Anvil-radiation diurnal interaction: Shortwave radiative-heating destabilization driving the diurnal variation of convective anvil outflow and its modulation on the radiative cancellation
Abstract. The behavior of convection producing the anvil is neither well derived from current available observations nor well represented in models. In this work, a novel convective cloud data product is designed to capture the convective anvil outflow. Convective organizations and life stages are derived from the images of infrared brightness temperature (BT) of geostationary (GEO) satellites based on a variable-BT segment tracking algorithm, which brings the possibility for quantifying the convective anvil outflow. Vertical structures of convection are measured by sensors of the A-Train Constellation, which provides the cross section of convective outflow. Here, GEO-based convective tracking and A-Train-detected cloud vertical profiles are combined to develop a novel comprehensive GEO-A-Train merged (GATM) convective cloud data product for investigating the process of convective anvil outflow.

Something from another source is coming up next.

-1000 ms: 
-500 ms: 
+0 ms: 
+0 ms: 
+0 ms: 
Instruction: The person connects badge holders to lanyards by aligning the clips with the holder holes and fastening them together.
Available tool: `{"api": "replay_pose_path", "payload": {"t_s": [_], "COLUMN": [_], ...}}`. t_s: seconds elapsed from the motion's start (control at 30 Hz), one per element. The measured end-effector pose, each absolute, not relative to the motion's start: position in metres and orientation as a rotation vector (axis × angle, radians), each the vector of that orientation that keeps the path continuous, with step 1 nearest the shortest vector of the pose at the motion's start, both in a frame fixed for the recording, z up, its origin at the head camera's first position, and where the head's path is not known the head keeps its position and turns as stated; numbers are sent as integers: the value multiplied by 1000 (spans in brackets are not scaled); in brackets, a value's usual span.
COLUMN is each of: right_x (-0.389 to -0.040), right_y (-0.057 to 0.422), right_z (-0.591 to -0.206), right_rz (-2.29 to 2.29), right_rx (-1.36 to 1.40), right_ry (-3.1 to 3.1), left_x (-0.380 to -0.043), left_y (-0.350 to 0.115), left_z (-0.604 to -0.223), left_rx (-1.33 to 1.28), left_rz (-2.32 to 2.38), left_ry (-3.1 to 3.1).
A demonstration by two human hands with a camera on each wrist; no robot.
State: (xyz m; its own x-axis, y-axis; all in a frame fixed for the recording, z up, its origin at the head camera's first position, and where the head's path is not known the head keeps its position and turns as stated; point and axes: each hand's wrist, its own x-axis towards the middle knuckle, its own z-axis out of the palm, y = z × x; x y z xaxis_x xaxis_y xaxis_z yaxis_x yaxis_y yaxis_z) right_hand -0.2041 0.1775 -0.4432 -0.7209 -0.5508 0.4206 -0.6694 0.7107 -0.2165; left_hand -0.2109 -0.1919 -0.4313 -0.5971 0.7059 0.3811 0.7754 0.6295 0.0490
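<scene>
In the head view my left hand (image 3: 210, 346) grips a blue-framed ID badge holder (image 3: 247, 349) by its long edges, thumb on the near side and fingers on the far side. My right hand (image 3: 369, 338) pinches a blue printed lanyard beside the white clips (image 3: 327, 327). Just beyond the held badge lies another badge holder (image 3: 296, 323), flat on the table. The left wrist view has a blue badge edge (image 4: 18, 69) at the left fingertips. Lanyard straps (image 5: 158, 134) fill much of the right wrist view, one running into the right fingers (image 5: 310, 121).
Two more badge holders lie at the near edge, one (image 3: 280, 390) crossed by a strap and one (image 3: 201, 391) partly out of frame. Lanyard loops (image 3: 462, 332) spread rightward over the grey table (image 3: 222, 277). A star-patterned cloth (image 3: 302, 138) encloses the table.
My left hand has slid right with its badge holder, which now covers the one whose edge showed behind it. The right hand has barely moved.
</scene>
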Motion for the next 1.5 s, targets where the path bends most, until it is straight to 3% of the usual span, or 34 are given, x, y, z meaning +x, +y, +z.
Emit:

On the basis of this novel Lagrangian-view GATM data, the anvil production for mesoscale convective systems (MCSs) can be quantified. The results show that daytime MCSs can produce more anvil clouds than nighttime MCSs. During the daytime, shortwave radiative heating destabilizes the MCS top and invigorates the top-heavy circulation to promote the anvil outflow, whereas during the nighttime longwave radiative cooling stabilizes the MCS top and weakens the circulation to hinder the anvil outflow. Moreover, approximately 11 W m-2 for cloud radiative effects are modulated by the diurnal variation of convective outflow. Overall, this work presents the observed anvil-radiation diurnal interaction process: radiative heating determines the diurnal variation of anvil outflow; in turn, the diurnal variation of anvil outflow determines the Earth radiative budget.